> WHAT IS REQUIRED
Word for word, copy the entire listing below, but do not carry over any pictures.

> GIVEN INFORMATION
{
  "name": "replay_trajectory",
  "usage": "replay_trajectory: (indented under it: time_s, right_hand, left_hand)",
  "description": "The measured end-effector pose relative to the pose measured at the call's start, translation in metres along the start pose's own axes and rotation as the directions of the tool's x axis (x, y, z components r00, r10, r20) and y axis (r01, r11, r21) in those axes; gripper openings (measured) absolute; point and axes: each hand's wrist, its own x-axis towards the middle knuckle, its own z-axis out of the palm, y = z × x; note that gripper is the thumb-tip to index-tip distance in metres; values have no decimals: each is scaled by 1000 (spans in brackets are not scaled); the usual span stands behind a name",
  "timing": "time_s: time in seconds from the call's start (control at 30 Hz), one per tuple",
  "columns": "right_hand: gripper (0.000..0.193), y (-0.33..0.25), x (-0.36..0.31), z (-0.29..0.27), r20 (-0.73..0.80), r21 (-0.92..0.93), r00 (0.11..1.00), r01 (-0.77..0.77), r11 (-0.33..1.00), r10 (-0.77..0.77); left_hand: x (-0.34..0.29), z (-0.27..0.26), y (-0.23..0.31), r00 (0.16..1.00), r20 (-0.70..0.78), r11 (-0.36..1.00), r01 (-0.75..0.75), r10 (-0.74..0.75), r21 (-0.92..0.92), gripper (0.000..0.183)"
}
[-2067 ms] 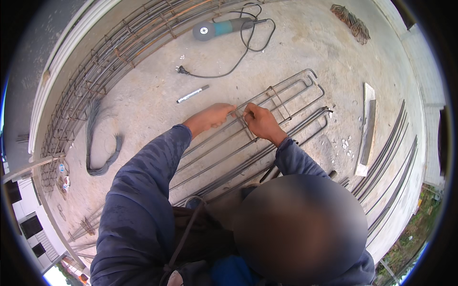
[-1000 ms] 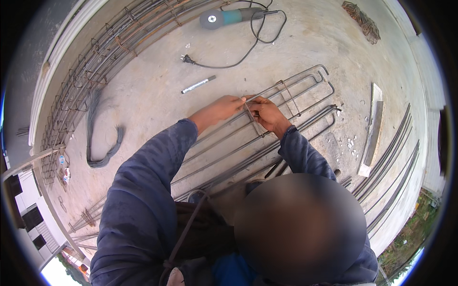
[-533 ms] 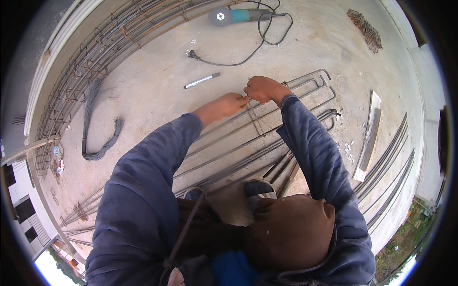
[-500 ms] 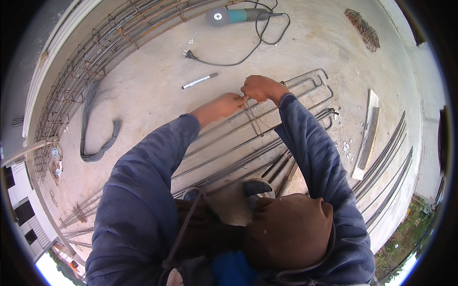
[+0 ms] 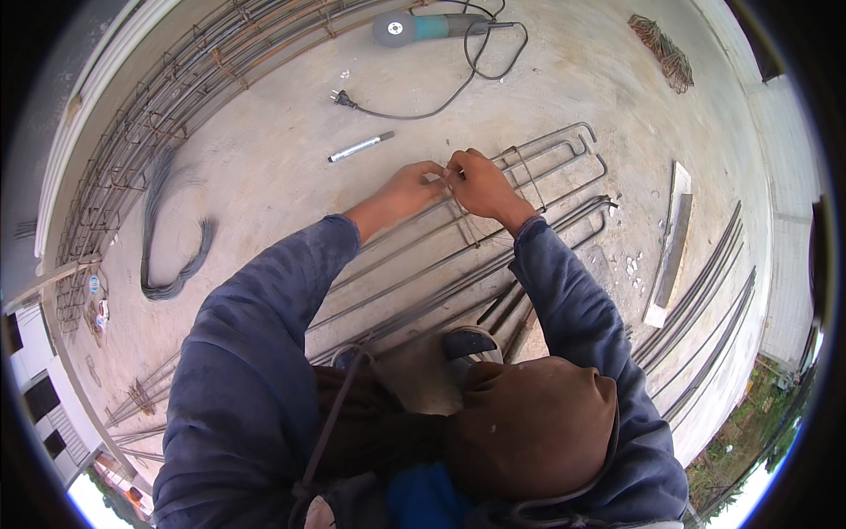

> ANSWER SPACE
{
  "name": "replay_trajectory",
  "usage": "replay_trajectory: (indented under it: time_s, right_hand, left_hand)",
  "description": "The measured end-effector pose relative to the pose measured at the call's start, translation in metres along the start pose's own axes and rotation as the directions of the tool's x axis (x, y, z components r00, r10, r20) and y axis (r01, r11, r21) in those axes; gripper openings (measured) absolute; point and axes: each hand's wrist, its own x-axis towards the middle knuckle, its own z-axis out of the palm, y = z × x; note that gripper is the thumb-tip to index-tip distance in metres; values have no decimals: each is scaled by 1000 (spans in brackets are not scaled); the usual span stands behind a name",
  "timing": "time_s: time in seconds from the call's start (control at 30 Hz), one per tuple",
  "columns": "right_hand: gripper (0.000..0.193), y (-0.33..0.25), x (-0.36..0.31), z (-0.29..0.27), r20 (-0.73..0.80), r21 (-0.92..0.93), r00 (0.11..1.00), r01 (-0.77..0.77), r11 (-0.33..1.00), r10 (-0.77..0.77); left_hand: x (-0.34..0.29), z (-0.27..0.26), y (-0.23..0.31), r00 (0.16..1.00), r20 (-0.70..0.78), r11 (-0.36..1.00), r01 (-0.75..0.75), r10 (-0.74..0.75), r21 (-0.92..0.92), gripper (0.000..0.183)"
}
[-2067 ms] 
[-1000 ms] 
[-533 ms] 
[-500 ms] 
[+0 ms] 

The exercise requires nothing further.